Blue light, yellow light, red light, green light, ALL LIGHTS! We have all heard stop looking at you phone, tablets, and computers before bed because of the BLUE light. I am here to tell you that it is ALL LIGHT that affects sleep. Minimize your exposure to all light at least an hour before bed. Remove all the light in your room. The most beneficial way to sleep is in complete darkness.

- Walk it Out

If you are having trouble falling asleep after you have gotten in bed, wait 30 minutes and then get our of bed. Our brains are extremely powerful associative devices. We are able to train our brains to associate our beds with sleep as well as being awake. After about 30 minutes of wakefulness in bed get up and read a book (a real book, not an electronic book), do some breathing exercises, meditation, or yoga. Anything that will prep your body for sleep. DO NOT eat food, read emails, play candy crush, or watch TV. Wait to get back into bed until you are feeling sleepy.


Myths About Sleep


Myth 1: “I only need about 5-6 hours of sleep a night”


Most people need 5 sleep cycles a night. Each sleep cycle consists of REM Sleep and Non REM sleep. In order to complete a cycle your body and brain us go through each stage of sleep. Our sleep cycles take on average 90 minutes, so 5 cycles X 90 minutes = 7.5 hours of sleep. I could write an entire blog on why sleep is important and how dangerous to sleep deprivation is. However, for the sake of time I will leave you with a quick fact about sleep deprivation. After one night of poor sleep our testosterone levels drop by 20%. Men who are chronically sleep deprived have testosterone levels of a man 10 years his senior. To put it another way, chronic sleep deprivation can age you by 10 years.

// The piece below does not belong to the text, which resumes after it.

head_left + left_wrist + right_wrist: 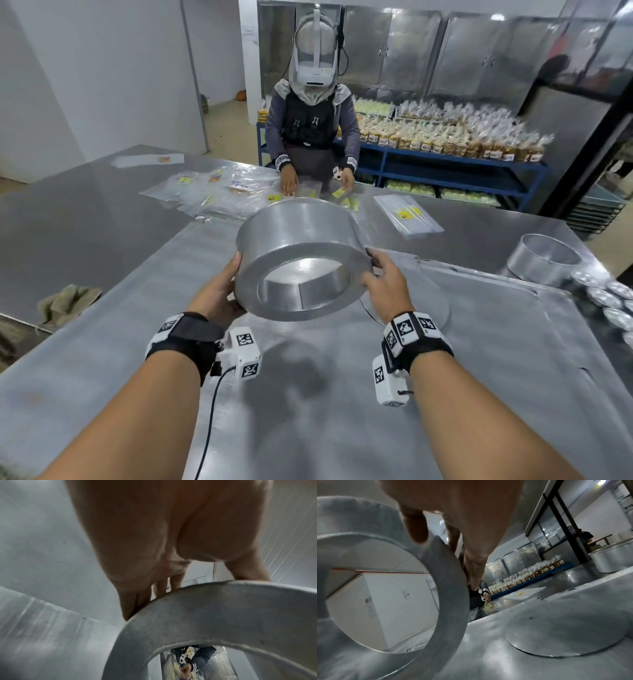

Myth 2: “You can sleep when you are dead”


This common idiom is true is just straight bad advice, unless you want a short life. The scientific literature has shown that people who are chronically sleep-deprived live shorter lives. Those of you who believe sleep is a waste of time might want to reconsider your philosophy on productivity.


Myth 3: “A nightcap helps me sleep better”

Alcohol! Those of us who drink know that having a few drinks before bed make it easier to fall asleep. Why isn't this a good thing? Alcohol puts us in a sedated state not a sleep state. Alcohol inhibits our ability to reach REM sleep and causes sleep fragmentation so we are never able to fully experience deep sleep.